----- Records to process

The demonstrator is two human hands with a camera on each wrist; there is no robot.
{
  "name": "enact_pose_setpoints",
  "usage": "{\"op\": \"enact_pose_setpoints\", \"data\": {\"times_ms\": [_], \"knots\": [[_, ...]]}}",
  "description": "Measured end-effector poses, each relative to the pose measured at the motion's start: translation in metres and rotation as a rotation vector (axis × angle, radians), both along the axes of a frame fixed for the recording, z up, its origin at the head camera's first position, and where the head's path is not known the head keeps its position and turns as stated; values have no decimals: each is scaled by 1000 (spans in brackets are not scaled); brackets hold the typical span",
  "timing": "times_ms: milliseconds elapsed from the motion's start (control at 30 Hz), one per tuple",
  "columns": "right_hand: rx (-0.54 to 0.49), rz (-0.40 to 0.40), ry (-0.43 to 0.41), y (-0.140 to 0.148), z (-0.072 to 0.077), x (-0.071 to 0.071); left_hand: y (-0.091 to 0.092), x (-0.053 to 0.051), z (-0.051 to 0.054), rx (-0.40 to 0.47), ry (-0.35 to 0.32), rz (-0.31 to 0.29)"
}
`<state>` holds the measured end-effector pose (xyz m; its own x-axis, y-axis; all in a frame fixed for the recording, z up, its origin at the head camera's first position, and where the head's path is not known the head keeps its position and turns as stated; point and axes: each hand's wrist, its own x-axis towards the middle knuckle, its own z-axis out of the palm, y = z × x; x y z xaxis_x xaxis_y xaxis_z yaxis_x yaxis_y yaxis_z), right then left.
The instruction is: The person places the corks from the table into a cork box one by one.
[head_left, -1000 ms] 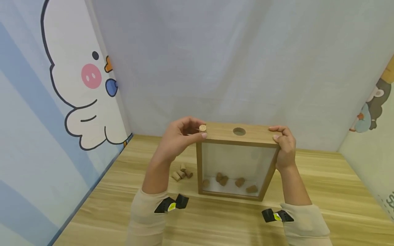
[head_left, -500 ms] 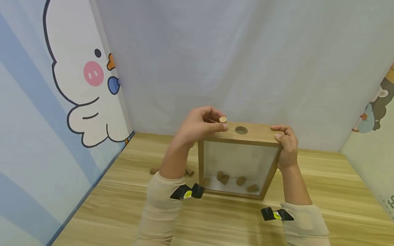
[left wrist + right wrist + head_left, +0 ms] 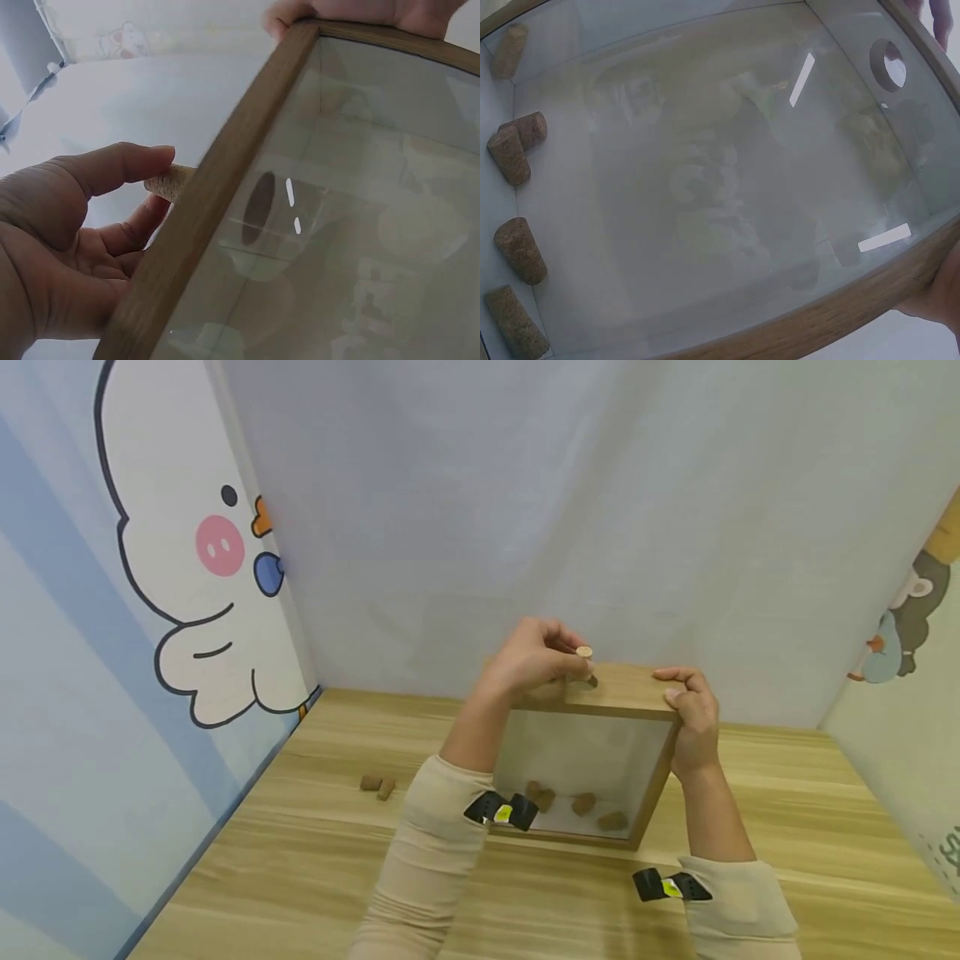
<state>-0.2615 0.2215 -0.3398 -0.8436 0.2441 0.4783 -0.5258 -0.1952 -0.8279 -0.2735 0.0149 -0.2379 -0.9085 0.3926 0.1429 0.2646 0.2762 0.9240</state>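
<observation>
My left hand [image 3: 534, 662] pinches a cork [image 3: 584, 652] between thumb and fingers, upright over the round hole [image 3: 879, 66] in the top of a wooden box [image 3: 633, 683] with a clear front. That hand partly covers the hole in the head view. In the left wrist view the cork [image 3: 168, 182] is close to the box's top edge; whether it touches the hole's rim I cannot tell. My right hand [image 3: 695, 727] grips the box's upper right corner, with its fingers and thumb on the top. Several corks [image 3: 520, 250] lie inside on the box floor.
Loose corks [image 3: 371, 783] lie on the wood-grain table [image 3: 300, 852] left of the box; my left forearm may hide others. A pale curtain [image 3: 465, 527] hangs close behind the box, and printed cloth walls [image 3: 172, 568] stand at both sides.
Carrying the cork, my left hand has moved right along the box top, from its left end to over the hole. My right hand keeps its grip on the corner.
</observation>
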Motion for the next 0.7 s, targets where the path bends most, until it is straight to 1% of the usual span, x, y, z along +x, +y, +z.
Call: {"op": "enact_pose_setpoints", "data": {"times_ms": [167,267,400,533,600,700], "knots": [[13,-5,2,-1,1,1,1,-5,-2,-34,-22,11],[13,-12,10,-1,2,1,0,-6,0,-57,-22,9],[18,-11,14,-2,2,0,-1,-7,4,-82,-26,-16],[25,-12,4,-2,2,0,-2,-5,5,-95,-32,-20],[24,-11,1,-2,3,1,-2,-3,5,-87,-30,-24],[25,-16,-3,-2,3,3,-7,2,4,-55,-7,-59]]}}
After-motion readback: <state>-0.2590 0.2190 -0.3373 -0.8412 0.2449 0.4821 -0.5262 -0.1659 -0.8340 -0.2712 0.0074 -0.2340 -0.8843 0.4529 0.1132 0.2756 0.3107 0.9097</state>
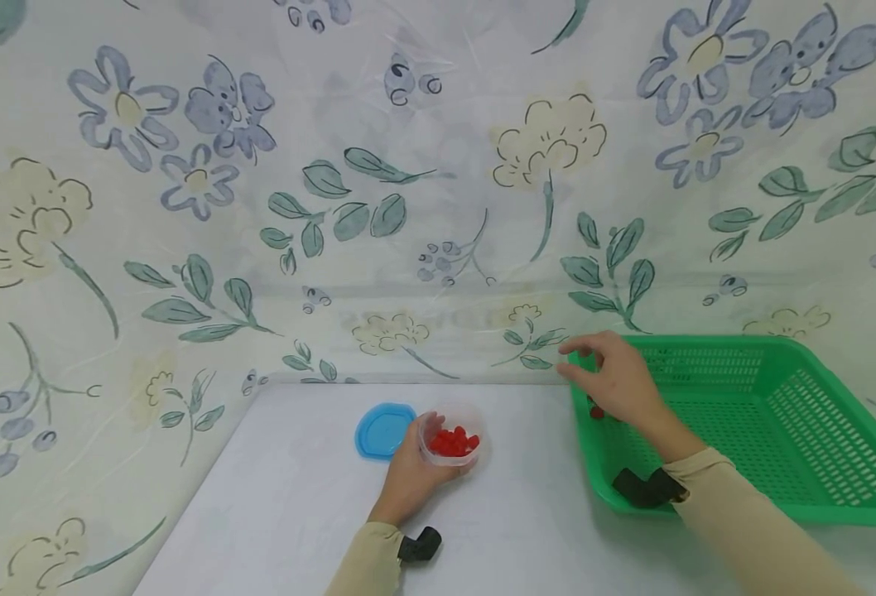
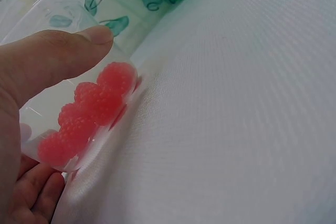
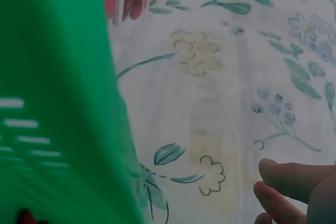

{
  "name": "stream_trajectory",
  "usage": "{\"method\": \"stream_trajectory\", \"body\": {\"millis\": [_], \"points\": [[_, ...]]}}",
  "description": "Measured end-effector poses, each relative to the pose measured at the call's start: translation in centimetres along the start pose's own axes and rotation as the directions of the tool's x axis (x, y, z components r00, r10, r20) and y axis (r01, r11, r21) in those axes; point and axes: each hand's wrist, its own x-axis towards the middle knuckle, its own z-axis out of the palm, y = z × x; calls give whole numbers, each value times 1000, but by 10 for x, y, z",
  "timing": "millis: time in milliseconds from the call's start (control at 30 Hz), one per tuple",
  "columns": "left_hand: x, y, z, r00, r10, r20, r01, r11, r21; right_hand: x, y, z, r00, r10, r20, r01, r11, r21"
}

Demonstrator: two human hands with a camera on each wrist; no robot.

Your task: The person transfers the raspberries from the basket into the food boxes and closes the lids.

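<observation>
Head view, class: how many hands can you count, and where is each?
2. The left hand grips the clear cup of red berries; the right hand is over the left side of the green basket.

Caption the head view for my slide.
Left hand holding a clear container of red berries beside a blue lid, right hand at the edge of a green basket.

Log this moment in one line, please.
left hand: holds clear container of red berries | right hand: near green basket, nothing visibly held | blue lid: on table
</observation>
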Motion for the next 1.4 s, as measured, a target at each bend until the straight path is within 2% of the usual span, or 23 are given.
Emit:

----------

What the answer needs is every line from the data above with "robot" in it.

The demonstrator is two human hands with a camera on each wrist; there is no robot.
Demonstrator: two human hands with a camera on each wrist; no robot.

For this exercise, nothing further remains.